The Financial Ombudsman Service is playing an increasingly important role in the redress and remediation as a result of Covid-19, having already seen a steady uptick of case referrals due to increasing pandemic-related complaints.
Whilst the Fos is not the conduct regulator, its decisions nonetheless can help firms understand where its behaviours may lead to customer complaints in the future.
Further, Fos decisions can often be the first indicator of systemic issues within their business which may require assessment and resolution, together with any potential customer remediation exercises to put things right and minimise regulator scrutiny.
The importance of this is even more acute as financial services firms continue through the unchartered waters of Covid-19 particularly, for example, in respect of vulnerable customers and the considerable work the FCA has been doing in that space in recent years.
Below we look at the role the Fos will continue to play in handling customer complaints, how this may develop due to the pandemic, the Fos's approach to vulnerable customers, and the potential impact on financial services firms.
Background
It is also likely that it will begin to play a greater role in determining more complex cases that financial services firms are unable to resolve themselves, having implications for approaches to existing and future complaints-handling.
The Fos itself has acknowledged that greater role in its 2020-21 budget plans and this is consistent with the FCA's areas of focus as seen in their Covid-19 guidance webpages.
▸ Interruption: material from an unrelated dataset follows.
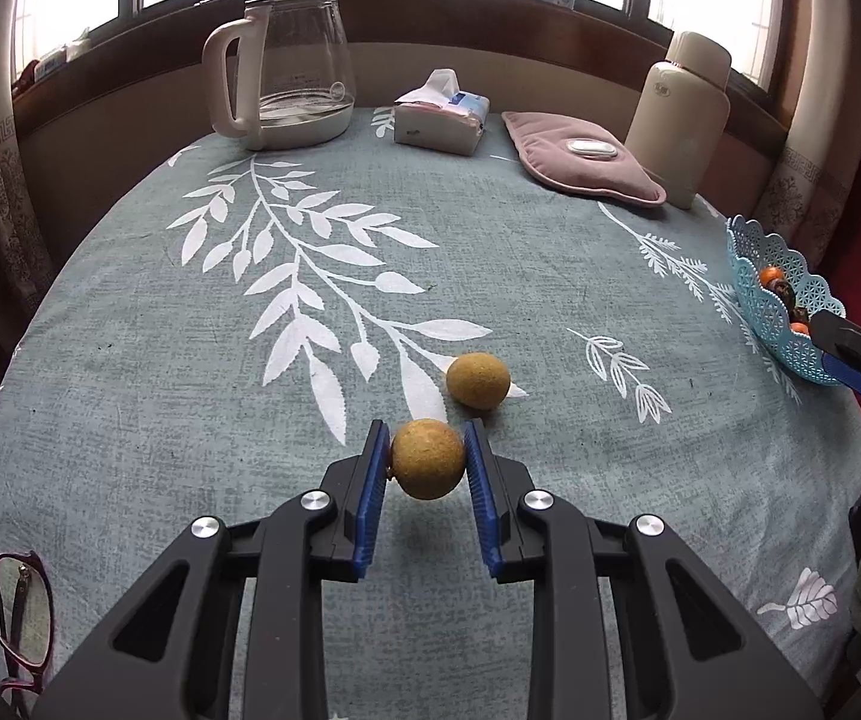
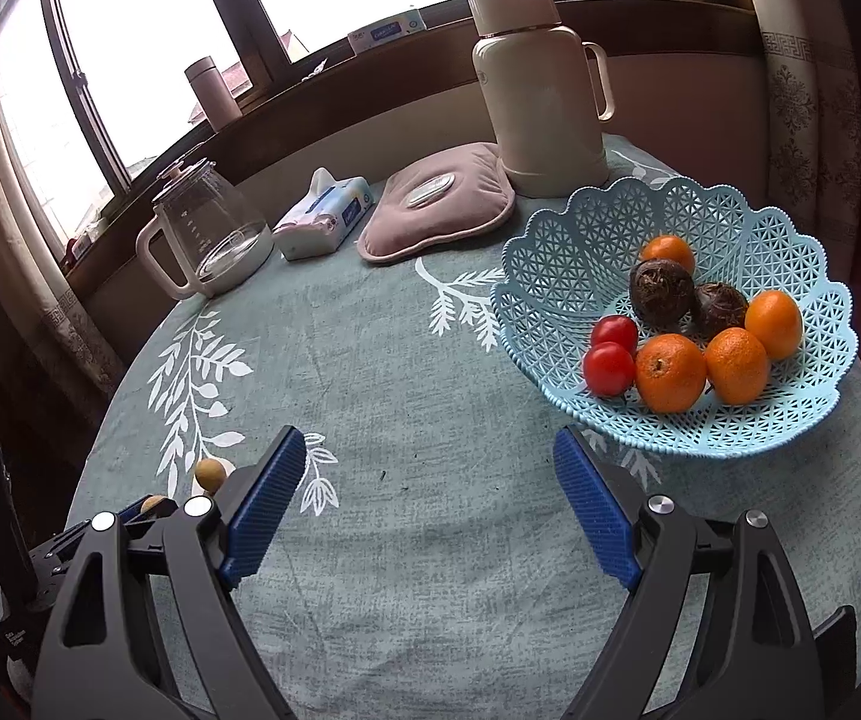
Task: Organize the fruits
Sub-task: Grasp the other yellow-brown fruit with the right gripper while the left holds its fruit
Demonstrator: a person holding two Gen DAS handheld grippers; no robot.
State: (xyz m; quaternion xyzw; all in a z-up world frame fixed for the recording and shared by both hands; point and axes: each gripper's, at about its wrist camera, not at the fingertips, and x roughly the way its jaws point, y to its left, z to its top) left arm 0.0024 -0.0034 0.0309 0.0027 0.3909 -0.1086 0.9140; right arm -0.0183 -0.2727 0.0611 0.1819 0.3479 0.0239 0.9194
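Leaf-print tablecloth (image 1: 490, 252): left gripper (image 1: 428, 461) tilts down, clamped on a tan fruit (image 1: 428, 461) just above the cloth. Second fruit (image 1: 478, 380) lies beyond. Right gripper (image 2: 424, 510) angled down, jaws apart, empty, near blue basket (image 2: 556, 252), partly cut off in left view.

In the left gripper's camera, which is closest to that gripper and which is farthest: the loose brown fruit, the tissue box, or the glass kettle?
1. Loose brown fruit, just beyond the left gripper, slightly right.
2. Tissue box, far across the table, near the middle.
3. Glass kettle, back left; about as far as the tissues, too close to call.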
In tandem with this is an increased scrutiny of firms' responses to customer difficulties in other areas. For example, the High Court is due to judge the test case brought by the FCA on the validity of business interruption (BI) claims, which involves considering several major insurance companies' policies.
It is a decision that will be closely watched by the Fos and the wider market given the profound implications it may have on financial services' firms and customers alike.
Financial advisers who advised on those policies in the first place will be as interested in the outcome as insureds and insurers; particularly as policyholders may look to their insurance advisers if their BI insurance does not cover what they thought it did.
On top of this, we expect that the Fos's well established fair and reasonable decision-making remit, will be stretched even further in respect of Covid-19-related complaints.
For example, there have been certain insurance cases where this approach appears to have been applied, where the Fos has noted that insurers should not only consider a strict interpretation of the policy terms, but what is fair and reasonable in the particular unprecedented circumstances.
The Fos has also pointed out that insurers might wish to consider, where there is a potentially valid claim, if there is scope to make interim payments earlier than they might otherwise do.
Similarly, in the area of short-term lending - where the Fos uphold rate for payday loan complaints against firms is 70 per cent - the Fos has noted that some short-term lenders are slow to engage fairly with complaints and this has resulted in a persistent level of CMC activity in that space.